床があり壁があり天井があるだけで、それらを建築と呼ぶのなら、建築とはなんと退屈なものだろう。
落水荘
そろそろ誰かが、こんな家なんか興味ないと宣言できる程の人が出てきても良さそうな気もしています。大学の授業で良いも悪いもなく近代建築の3巨匠の一人の代表作として、一方的に洗脳される作品の一つです。この建築を未だにオーガニックアーキテクチュアだと主張される人がいるのでしょうか?
まだ世の中の情報が瞬時に伝わらなかった時代に、例えばこのカウフマン邸で執り行われた或る種の神懸かり的な建築行為はさぞかし、彼をして神と言わしめる、絶望的に閉鎖的な時代の一部であったということは否めませんね。
この惑星の構造物のなかで比較的浮遊感を感じさせる工作物ですが、やはり基礎で支えなければ成立しない似非構造物です。
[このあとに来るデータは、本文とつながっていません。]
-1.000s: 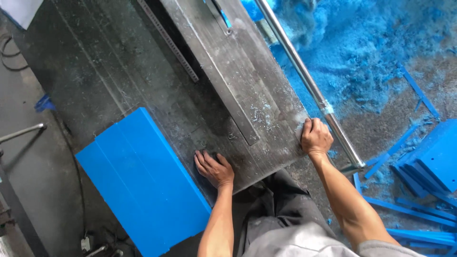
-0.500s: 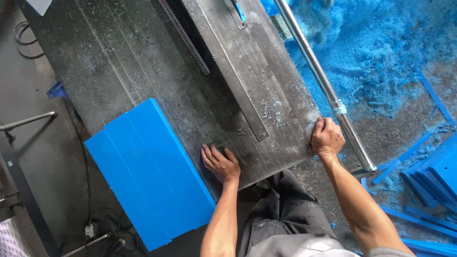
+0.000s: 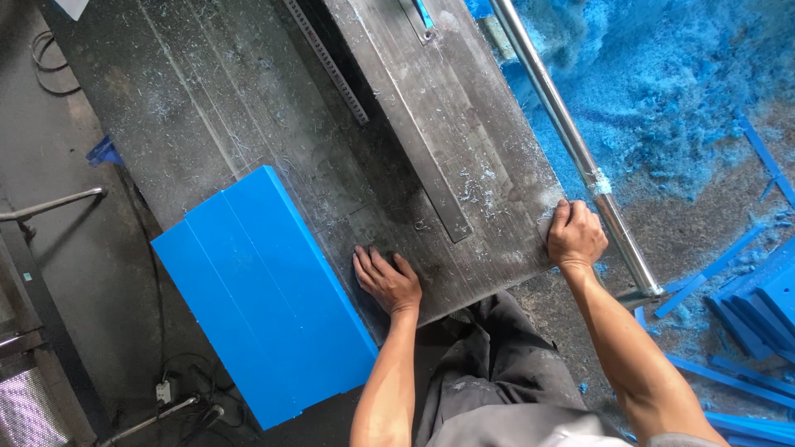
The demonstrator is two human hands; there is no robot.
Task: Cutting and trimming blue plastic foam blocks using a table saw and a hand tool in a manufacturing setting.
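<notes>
Now the dusty grey saw table (image 3: 273, 124) carries a blue panel (image 3: 265, 294) overhanging its near left edge. Just beside it, the left hand (image 3: 387, 280) lies flat, fingers spread; the right hand (image 3: 575, 235) curls over the near right corner, beside the steel rail (image 3: 563, 132).

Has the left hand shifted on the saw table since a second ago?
No. The left hand lies flat on the table, beside the blue panel as before.
</notes>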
重力を感じながら足元を硬直させられ、腕と頭、或いは胴体をクネクネねじらせてみたところで、滑稽にしかみえません。直立不動のまま立ち尽くすだけという姿は、なんと不自由な存在でしょう。やがて修理を終えれば飛びさって行く月(異星人工衛星)よりも不自由で、機能停止状態にあるこの惑星の寿命は既に消費期限切れを迎えています。この星で、建築と呼ばれる粗大ゴミは、あとわずかな宇宙的時空間のなかでひたすら増殖を続けて行かざるをえない模様です。彼らには自らの創作物をコントロールする能力すら欠如しているわけです。
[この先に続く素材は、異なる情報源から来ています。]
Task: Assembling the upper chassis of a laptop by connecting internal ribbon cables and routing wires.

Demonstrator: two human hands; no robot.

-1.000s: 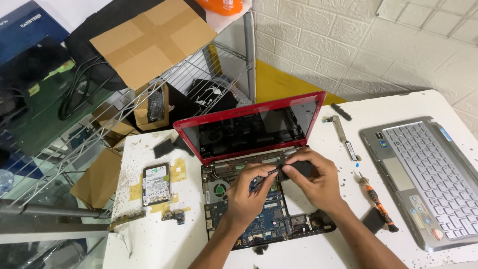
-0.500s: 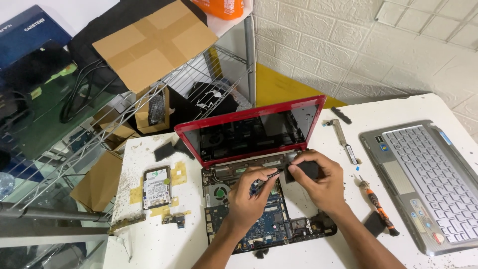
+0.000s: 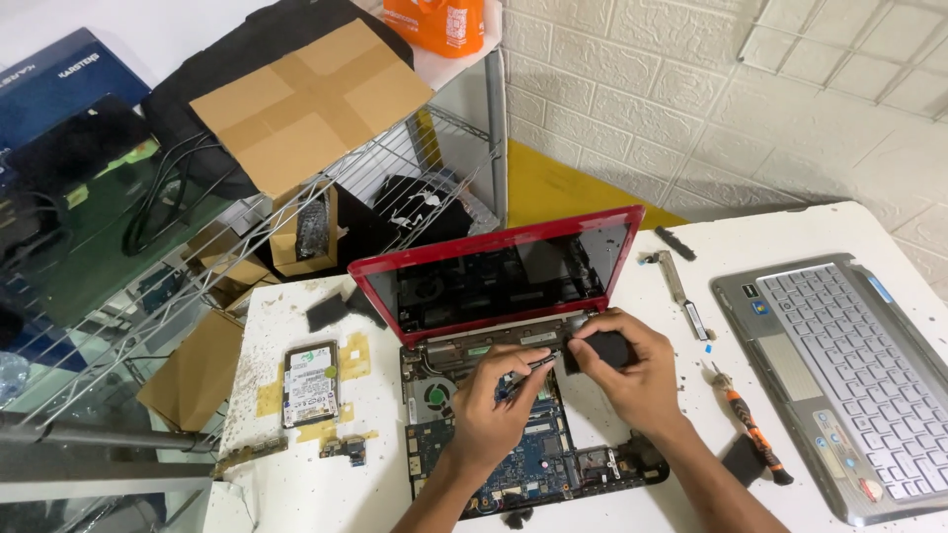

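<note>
Laptop (image 3: 513, 375), lid up and facing the person, lay opened on the table (image 3: 849, 227), board exposed. Left hand (image 3: 489, 410) gripped a slim tool (image 3: 538, 363) pointing rightward; right hand (image 3: 632, 370) clasped a black block (image 3: 604, 347) near the hinge.

A small red-lidded laptop with its keyboard cover stripped off (image 3: 494, 286) sits open on the white surface (image 3: 849, 232), screen dark and tilted back, hinge side away from the person. Its black base lies bare, showing a blue circuit board (image 3: 538, 459) and a round grey cooling fan (image 3: 434, 397) at the near left. A slim metal tool (image 3: 533, 363) points across the board just below the hinge, and a small black rectangular part (image 3: 604, 349) sits at the right hinge corner, just beside the tool's tip.
</note>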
施主の奥様は、あまりこの家が好きでは無かった様ですが、恐らく設計者の人間性にも問題があったからでしょう。天才と何とかは紙一重といわれますが、もし彼が天才建築家と呼ばれていなければ、単に生活破綻者というだけの事。仕事をする度に世間を狭くしてしまう建築家等、腐る程いますが、彼は歳に関係無くトラブルに見舞われる度に、新作を生んで行くのです。私の身近にも、そんな地方建築家がいますが、困ったことです。
小学生の頃、一番好きだった本がライトでした。その中でも落水荘やユーソニアンハウスを頭の中で創造しながら歩き回り、まるで自分がその家のオーナーになった気分で一人楽しんでいました。プランを見る時は、真っ先に暖炉と食卓の置き方を注意して見る様にしました。吉村順三さんの部屋の重心と言う言い方が、良く理解出来たのも、幼い頃のライトの作品集を眺めていたことが下敷きになっていたからでしょう。
父のアトリエにも畳一枚くらいの落水荘の写真が飾ってありました。私にとってカウフマン邸は極、日常的な作品です。